A scheme describing polyprotein translation and processing for picornaviruses (modelled on poliovirus; see Rueckert, 1996). Vpg = 5'-genome-linked protein; polyA = polyadenylate sequence at 3'-end.
Depiction of the expression strategy of the Tobacco mosaic virus (TMV) genome. Red arrows indicate host-dependent translation; blue arrows indicate transcription from an RNA(-) template. Solid boxes are open reading frames (ORFs); these are shown in different colours. Hatched boxes indicate proteins. The 5'-ends of the viral RNA and the mRNAs have a 7-methyl guanosine triphosphate (m7Gppp) cap structure; the 3'-tRNA-like sequence of all RNAs is shown as a cloverleaf structure.

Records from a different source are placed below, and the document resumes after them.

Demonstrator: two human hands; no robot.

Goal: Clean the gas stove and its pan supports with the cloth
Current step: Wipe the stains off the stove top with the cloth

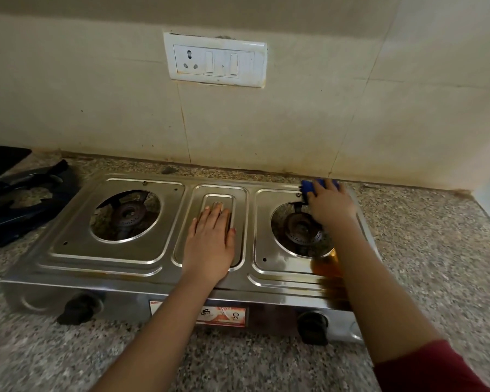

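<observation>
Cloth [318, 185] under the closed right hand [330, 206] at the stove [111, 267] far-right corner, long axis running leftward; left hand [210, 244] flat, empty, mid-panel.

The gas stove [111, 256] fills the middle of the granite counter [436, 250], its back edge near the tiled wall [96, 108], leaving only a narrow strip behind. Both burner openings lie bare, with no pan supports over them. The left hand [210, 244] lies flat on the centre panel, blocking it; the right hand [330, 206] with the blue cloth [309, 188] covers the far right corner, its arm crossing the right burner [297, 227]. The pan supports [23, 199] take up the counter left of the stove. Counter in front and to the right lies open
</observation>
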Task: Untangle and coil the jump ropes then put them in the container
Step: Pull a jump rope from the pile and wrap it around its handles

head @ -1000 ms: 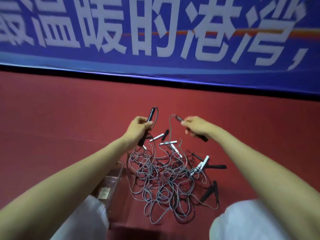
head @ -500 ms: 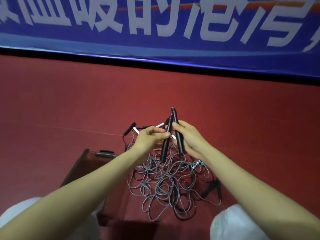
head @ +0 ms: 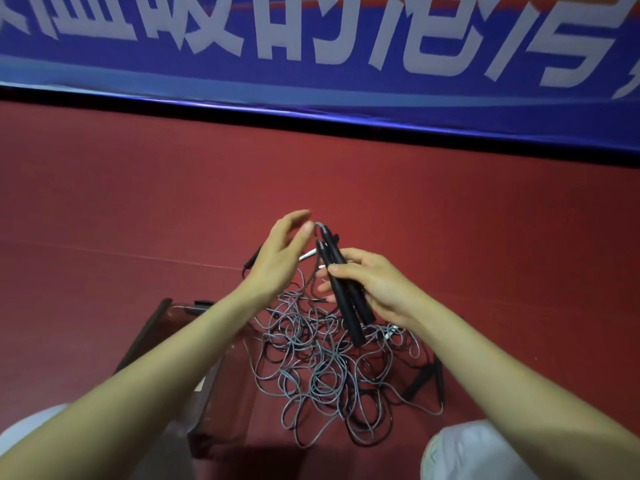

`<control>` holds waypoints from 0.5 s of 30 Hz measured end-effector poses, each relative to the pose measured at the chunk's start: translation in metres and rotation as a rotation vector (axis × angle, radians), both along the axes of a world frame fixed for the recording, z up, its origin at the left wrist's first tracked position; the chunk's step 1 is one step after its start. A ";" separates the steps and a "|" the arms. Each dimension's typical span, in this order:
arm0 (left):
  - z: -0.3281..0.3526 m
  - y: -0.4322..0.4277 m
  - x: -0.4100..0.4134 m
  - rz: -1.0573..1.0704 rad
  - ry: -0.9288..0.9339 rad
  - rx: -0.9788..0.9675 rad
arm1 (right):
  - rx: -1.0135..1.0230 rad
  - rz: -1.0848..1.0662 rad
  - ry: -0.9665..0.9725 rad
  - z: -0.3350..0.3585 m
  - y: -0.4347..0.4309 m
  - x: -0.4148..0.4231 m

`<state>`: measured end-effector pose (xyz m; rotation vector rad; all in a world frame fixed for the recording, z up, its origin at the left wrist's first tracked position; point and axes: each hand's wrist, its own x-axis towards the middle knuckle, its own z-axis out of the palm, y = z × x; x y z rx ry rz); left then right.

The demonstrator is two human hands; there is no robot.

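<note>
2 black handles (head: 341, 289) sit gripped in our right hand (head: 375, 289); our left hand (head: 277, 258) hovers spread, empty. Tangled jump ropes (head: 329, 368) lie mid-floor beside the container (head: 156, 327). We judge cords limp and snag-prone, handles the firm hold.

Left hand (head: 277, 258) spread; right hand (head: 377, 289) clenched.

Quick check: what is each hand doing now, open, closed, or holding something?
Left hand: open, fingers spread, holding nothing.
Right hand: closed on two black handles held together above the tangled ropes.
</note>
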<state>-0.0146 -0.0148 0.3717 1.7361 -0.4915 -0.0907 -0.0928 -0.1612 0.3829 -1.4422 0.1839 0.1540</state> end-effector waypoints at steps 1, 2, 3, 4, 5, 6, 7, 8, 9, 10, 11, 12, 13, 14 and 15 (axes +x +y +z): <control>0.003 0.002 0.001 -0.063 0.033 -0.007 | -0.014 0.029 0.001 0.000 -0.001 -0.003; 0.004 0.002 0.003 -0.121 0.065 -0.019 | -0.023 0.039 0.000 0.000 -0.003 -0.004; 0.004 0.003 0.004 -0.181 0.100 -0.047 | -0.033 0.043 -0.004 0.000 -0.005 -0.006; 0.003 0.003 0.005 -0.234 0.128 -0.068 | -0.044 0.049 -0.006 0.000 -0.007 -0.008; 0.003 0.004 0.006 -0.277 0.156 -0.083 | -0.054 0.059 -0.004 0.000 -0.009 -0.010; 0.002 0.004 0.006 -0.313 0.189 -0.095 | -0.061 0.069 0.000 0.000 -0.010 -0.011; 0.003 0.005 0.006 -0.350 0.220 -0.102 | -0.066 0.078 0.001 0.000 -0.012 -0.013; 0.004 0.005 0.006 -0.385 0.238 -0.106 | -0.063 0.080 0.001 -0.001 -0.014 -0.014; 0.005 0.006 0.005 -0.417 0.250 -0.114 | -0.051 0.073 0.000 -0.001 -0.016 -0.014; 0.005 0.006 0.005 -0.441 0.266 -0.129 | -0.035 0.065 -0.003 -0.002 -0.017 -0.015; 0.005 0.006 0.005 -0.456 0.293 -0.152 | -0.019 0.065 -0.002 -0.002 -0.019 -0.015; 0.004 0.005 0.005 -0.454 0.329 -0.182 | -0.007 0.074 0.004 -0.001 -0.021 -0.016; 0.002 0.004 0.005 -0.439 0.366 -0.214 | -0.008 0.092 0.015 -0.001 -0.023 -0.016; 0.000 0.004 0.006 -0.414 0.401 -0.247 | -0.036 0.115 0.032 0.000 -0.024 -0.016; -0.001 0.004 0.007 -0.386 0.433 -0.276 | -0.108 0.133 0.045 -0.001 -0.025 -0.015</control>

The ORF nearest the 5'-end of genomic RNA is translated into a 126 kDa protein. A "leaky" stop codon allows infrequent translational readthrough (1/10 times) to give a 183 kDa protein product. These two proteins together with (a) host protein(s) constitute the RdRp and replicase. This transcribes a full-length RNA(-) from genomic RNA(+). The RdRp can also transcribe the RNA(-) into RNA(+), and, by recognition of two or more "RNA promoter" sequences within the RNA(-) sequence, into at least two nested subgenomic mRNAs: all products of transcription from RNA(-) share the same 3'-terminus. Only the 5'-proximal ORF of each mRNA is translated.
Depiction of gene order and function and designations in viruses of the order Mononegavirales. The genomic 3'-end is a free -OH group; the 5'-end is phosphorylated but uncapped. The leader sequence is about 50 bases long and conserved in viruses in the same genus. Intergenic sequences are conserved within a virus, and include polyU sequences of 4-7 bases. The different open reading frames (ORFs) are shown in different colours. The gene order is conserved among viruses in the order, as is the function. N/NP are nucleoproteins which bind viral (-) and (+)-sense RNA; NS proteins are non-structural and involved in aspects of regulation; M or matrix protein is bound by assembled nucleocapsids and binds the cytoplasmic portion of the G/GP membrane glycoproteins, which span the cell-derived envelope in the assembled virions; the L protein is the main component of the RdRp, and is incorporated into virions.
Depiction of genome components and expression strategy of bunyaviruses. All viruses have three genomic ssRNA(-) components: these are L, M and S, coding for polymerase (L), glycoproteins (G1, G2) and non-structural (NSm), and nucleoprotein (N) and non-structural (NSs) proteins, respectively. Different open reading frames (ORFs) are shown in diferent colours. Genus-specific ORFs are indicated: only bunyaviruses have an extra NSs (small non-sructural protein) ORF internal to the N ORF; tospo- and phleboviruses have an ambisense (both (+) and (-) sense ORFs) S component, with an mRNA being transcribed off the RNA(+) form of the genome. Tospoviruses in addition have an ambisense M component, with the extra 5'-ORF coding for a host-derived movement protein (MP).